Your goal:
Reply with nothing but the number of lines in the data below where the word "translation" occurs.

Extracted entries:
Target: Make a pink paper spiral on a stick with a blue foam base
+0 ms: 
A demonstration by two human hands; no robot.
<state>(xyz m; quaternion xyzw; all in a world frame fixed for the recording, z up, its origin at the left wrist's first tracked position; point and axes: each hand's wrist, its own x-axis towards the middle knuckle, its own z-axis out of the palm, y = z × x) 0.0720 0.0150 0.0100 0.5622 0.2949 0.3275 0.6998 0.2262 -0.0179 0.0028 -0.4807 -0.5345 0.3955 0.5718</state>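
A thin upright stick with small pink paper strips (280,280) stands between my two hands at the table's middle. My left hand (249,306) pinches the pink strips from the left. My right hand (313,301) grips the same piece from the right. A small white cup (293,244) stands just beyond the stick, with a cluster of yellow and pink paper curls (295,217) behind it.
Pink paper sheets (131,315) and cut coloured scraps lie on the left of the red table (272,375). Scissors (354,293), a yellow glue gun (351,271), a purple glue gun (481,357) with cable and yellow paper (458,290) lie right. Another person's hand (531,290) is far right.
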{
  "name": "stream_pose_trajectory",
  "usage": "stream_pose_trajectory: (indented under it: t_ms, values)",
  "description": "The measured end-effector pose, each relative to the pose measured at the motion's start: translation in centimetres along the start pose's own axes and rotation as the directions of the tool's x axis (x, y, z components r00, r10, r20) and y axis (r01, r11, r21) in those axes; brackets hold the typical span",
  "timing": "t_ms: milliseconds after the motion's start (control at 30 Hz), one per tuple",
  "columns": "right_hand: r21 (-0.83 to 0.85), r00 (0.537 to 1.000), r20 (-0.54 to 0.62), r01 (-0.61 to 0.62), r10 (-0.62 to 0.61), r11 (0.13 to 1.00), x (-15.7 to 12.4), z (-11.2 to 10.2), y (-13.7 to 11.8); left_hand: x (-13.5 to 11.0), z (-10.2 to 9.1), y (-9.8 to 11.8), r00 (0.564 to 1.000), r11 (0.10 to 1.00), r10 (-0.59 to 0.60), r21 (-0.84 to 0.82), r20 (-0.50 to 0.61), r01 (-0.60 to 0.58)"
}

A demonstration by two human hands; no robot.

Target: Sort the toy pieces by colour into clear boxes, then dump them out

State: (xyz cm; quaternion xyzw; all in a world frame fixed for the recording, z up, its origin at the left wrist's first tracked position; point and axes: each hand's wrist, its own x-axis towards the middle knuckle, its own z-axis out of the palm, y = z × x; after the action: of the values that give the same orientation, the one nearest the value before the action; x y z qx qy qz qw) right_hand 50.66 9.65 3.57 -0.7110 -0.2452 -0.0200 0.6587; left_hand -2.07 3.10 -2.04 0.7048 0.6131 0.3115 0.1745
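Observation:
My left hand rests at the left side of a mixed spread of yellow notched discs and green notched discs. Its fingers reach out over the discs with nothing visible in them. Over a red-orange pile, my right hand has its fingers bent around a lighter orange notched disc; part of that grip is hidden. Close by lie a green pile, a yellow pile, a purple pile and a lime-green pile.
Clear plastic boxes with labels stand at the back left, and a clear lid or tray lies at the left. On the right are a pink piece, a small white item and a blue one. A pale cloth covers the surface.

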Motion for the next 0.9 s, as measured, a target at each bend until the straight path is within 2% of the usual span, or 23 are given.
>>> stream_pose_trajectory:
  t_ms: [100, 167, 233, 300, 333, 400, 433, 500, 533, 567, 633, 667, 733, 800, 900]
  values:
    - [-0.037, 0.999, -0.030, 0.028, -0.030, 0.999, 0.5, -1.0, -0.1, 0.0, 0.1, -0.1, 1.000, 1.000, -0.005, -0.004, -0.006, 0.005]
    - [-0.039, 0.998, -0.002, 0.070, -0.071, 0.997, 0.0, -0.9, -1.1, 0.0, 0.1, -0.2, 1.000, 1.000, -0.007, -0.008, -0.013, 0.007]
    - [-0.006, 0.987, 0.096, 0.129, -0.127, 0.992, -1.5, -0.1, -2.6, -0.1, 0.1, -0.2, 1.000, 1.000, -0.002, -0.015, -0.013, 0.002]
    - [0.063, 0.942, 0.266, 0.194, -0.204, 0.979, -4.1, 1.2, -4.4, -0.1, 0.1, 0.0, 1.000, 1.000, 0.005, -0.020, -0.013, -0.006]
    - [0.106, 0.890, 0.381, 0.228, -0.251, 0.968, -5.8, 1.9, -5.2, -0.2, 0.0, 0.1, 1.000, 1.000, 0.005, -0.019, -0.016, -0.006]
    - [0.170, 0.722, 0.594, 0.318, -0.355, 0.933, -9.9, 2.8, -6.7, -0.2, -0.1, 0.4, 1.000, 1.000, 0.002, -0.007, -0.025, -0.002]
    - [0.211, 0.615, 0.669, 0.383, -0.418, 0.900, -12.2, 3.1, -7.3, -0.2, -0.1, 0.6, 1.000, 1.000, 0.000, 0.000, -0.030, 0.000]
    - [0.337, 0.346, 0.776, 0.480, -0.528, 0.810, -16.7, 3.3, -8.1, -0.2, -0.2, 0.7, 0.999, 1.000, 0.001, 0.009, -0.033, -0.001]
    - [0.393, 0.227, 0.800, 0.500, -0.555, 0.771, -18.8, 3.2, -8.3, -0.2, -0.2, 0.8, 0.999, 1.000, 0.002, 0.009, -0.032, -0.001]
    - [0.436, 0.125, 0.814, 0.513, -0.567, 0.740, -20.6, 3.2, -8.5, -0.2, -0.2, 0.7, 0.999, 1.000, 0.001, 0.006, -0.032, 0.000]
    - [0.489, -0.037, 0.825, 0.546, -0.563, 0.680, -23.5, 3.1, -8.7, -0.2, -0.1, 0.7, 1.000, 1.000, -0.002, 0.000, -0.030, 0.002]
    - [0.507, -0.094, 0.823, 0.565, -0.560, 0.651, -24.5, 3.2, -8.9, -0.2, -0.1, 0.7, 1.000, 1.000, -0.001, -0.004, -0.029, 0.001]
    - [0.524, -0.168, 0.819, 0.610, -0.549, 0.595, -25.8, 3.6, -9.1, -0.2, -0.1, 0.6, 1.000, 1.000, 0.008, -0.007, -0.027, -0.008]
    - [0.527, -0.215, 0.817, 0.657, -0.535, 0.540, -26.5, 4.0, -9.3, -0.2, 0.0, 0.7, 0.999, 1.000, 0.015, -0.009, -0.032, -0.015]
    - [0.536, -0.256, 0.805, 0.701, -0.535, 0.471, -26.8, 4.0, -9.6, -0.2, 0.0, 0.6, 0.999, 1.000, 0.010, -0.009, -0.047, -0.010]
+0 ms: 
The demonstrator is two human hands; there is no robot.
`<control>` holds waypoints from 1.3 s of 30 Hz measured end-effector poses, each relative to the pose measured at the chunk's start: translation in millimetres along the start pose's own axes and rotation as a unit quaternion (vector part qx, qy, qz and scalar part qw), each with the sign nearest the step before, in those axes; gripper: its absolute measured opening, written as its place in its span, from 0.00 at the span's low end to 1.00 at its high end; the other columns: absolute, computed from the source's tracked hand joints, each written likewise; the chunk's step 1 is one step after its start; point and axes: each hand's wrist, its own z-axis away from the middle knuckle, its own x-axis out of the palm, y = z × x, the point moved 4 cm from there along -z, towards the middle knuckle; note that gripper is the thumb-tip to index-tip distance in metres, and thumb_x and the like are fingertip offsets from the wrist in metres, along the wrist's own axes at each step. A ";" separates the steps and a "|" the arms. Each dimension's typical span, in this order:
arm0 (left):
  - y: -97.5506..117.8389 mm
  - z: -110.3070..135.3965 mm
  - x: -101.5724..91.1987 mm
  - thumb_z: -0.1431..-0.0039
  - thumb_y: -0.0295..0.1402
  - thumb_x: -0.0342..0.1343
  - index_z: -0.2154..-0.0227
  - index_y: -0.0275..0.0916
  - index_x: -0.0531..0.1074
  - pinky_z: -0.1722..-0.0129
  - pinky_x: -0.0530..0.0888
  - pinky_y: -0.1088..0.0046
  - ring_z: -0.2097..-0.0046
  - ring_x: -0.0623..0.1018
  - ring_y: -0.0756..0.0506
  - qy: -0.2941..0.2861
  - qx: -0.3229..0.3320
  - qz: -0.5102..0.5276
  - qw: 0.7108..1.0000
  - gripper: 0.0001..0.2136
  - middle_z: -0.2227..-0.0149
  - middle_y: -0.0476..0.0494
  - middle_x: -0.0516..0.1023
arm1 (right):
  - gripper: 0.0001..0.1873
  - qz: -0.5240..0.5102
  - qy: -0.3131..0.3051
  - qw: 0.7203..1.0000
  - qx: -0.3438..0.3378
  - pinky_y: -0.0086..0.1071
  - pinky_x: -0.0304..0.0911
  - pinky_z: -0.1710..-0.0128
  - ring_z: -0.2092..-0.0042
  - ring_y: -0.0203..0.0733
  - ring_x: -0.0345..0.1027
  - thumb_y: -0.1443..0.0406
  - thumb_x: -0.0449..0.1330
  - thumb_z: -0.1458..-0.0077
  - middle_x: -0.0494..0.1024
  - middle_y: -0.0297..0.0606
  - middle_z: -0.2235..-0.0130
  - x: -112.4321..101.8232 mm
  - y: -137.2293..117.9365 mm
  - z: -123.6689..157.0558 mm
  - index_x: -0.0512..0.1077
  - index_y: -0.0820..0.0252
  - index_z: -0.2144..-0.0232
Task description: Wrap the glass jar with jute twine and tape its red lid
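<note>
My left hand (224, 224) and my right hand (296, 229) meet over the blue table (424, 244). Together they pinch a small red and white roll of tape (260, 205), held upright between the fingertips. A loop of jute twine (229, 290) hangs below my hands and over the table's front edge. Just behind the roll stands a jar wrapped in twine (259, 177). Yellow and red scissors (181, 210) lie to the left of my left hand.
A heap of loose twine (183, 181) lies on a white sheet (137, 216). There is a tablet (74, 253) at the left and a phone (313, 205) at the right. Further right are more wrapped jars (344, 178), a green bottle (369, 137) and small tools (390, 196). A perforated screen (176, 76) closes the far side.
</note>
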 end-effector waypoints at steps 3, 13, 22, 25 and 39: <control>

Output of the exercise:
2